Description of the task: Would you set down the data that follows, word for word, without any pictures?

BEGIN Data section

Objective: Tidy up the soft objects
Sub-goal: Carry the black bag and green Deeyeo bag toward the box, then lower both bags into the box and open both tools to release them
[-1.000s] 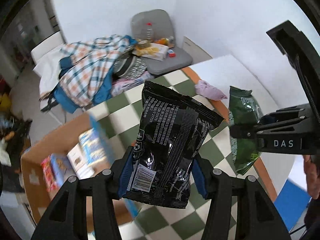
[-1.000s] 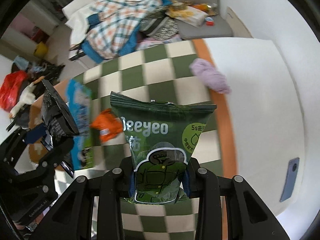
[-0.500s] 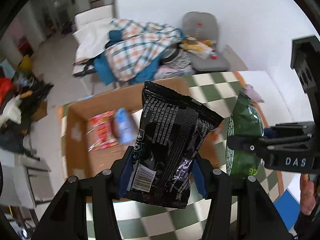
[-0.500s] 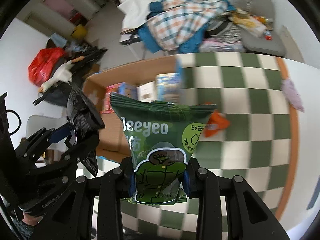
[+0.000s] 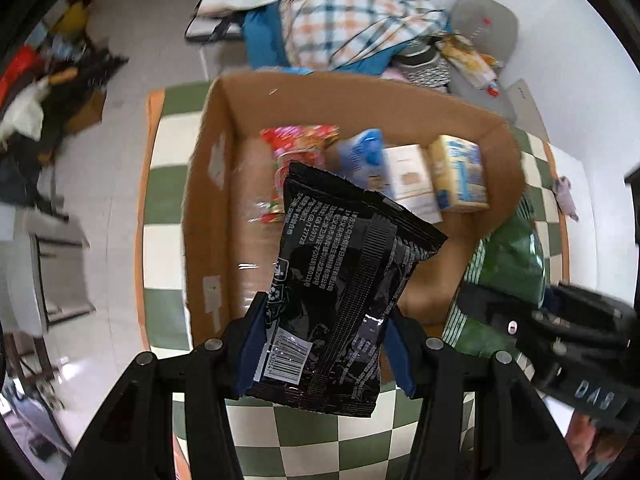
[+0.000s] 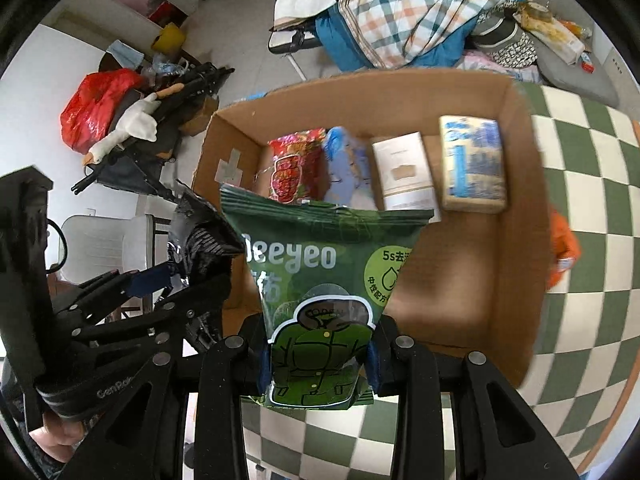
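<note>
My left gripper point(image 5: 322, 344) is shut on a black snack pack point(image 5: 340, 292) and holds it over the near side of an open cardboard box point(image 5: 208, 184). My right gripper point(image 6: 318, 354) is shut on a green Deeyeo pack point(image 6: 320, 292) above the same box point(image 6: 520, 240). The box holds a red pack point(image 6: 294, 168), a blue pack point(image 6: 348, 164), a white carton point(image 6: 404, 172) and a yellow-blue carton point(image 6: 472, 164) along its far side. The green pack also shows in the left wrist view point(image 5: 508, 264), and the black pack in the right wrist view point(image 6: 200, 240).
The box stands on a green-and-white checkered table point(image 6: 592, 184). An orange pack point(image 6: 562, 252) lies right of the box. A purple cloth point(image 5: 566, 198) lies farther right. Chairs with clothes point(image 6: 416, 12) stand behind the table, with clutter on the floor point(image 6: 120, 120).
Both grippers have swung left with their packs, from over the bare table to above the open box. The box now fills the middle of both views.
</note>
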`<state>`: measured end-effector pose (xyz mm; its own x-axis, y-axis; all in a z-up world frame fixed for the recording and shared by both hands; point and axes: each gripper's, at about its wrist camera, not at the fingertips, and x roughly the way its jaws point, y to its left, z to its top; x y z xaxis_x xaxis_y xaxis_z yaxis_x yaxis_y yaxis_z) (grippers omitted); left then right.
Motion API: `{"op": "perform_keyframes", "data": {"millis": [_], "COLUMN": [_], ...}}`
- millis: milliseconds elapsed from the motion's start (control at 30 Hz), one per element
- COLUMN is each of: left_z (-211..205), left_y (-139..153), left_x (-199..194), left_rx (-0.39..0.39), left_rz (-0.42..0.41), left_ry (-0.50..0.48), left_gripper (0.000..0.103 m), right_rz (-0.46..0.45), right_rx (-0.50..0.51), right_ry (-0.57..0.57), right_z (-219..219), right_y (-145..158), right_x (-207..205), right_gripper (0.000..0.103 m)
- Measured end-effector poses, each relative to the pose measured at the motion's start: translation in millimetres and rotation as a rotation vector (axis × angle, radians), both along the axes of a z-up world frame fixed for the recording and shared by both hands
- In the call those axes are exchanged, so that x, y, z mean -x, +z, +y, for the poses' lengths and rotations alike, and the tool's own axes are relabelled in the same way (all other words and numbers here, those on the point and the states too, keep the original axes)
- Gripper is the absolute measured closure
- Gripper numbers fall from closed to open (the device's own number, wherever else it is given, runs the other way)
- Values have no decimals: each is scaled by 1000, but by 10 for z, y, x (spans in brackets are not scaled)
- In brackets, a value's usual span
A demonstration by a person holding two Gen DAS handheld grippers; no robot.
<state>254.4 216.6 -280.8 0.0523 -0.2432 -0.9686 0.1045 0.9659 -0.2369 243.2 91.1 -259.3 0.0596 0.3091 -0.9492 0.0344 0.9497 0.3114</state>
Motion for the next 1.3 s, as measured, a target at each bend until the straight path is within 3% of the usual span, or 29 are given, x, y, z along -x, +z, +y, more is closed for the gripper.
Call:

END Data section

Response area:
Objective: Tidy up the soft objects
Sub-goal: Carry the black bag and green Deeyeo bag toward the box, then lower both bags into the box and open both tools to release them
[-1.000s] 
[-1.000s] 
[-0.500s] 
[-0.500s] 
[+0.000s] 
[+0.000s] 
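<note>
My left gripper point(image 5: 322, 344) is shut on a black snack pack point(image 5: 340, 292) and holds it over the near side of an open cardboard box point(image 5: 208, 184). My right gripper point(image 6: 318, 354) is shut on a green Deeyeo pack point(image 6: 320, 292) above the same box point(image 6: 520, 240). The box holds a red pack point(image 6: 294, 168), a blue pack point(image 6: 348, 164), a white carton point(image 6: 404, 172) and a yellow-blue carton point(image 6: 472, 164) along its far side. The green pack also shows in the left wrist view point(image 5: 508, 264), and the black pack in the right wrist view point(image 6: 200, 240).
The box stands on a green-and-white checkered table point(image 6: 592, 184). An orange pack point(image 6: 562, 252) lies right of the box. A purple cloth point(image 5: 566, 198) lies farther right. Chairs with clothes point(image 6: 416, 12) stand behind the table, with clutter on the floor point(image 6: 120, 120).
Both grippers have swung left with their packs, from over the bare table to above the open box. The box now fills the middle of both views.
</note>
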`<state>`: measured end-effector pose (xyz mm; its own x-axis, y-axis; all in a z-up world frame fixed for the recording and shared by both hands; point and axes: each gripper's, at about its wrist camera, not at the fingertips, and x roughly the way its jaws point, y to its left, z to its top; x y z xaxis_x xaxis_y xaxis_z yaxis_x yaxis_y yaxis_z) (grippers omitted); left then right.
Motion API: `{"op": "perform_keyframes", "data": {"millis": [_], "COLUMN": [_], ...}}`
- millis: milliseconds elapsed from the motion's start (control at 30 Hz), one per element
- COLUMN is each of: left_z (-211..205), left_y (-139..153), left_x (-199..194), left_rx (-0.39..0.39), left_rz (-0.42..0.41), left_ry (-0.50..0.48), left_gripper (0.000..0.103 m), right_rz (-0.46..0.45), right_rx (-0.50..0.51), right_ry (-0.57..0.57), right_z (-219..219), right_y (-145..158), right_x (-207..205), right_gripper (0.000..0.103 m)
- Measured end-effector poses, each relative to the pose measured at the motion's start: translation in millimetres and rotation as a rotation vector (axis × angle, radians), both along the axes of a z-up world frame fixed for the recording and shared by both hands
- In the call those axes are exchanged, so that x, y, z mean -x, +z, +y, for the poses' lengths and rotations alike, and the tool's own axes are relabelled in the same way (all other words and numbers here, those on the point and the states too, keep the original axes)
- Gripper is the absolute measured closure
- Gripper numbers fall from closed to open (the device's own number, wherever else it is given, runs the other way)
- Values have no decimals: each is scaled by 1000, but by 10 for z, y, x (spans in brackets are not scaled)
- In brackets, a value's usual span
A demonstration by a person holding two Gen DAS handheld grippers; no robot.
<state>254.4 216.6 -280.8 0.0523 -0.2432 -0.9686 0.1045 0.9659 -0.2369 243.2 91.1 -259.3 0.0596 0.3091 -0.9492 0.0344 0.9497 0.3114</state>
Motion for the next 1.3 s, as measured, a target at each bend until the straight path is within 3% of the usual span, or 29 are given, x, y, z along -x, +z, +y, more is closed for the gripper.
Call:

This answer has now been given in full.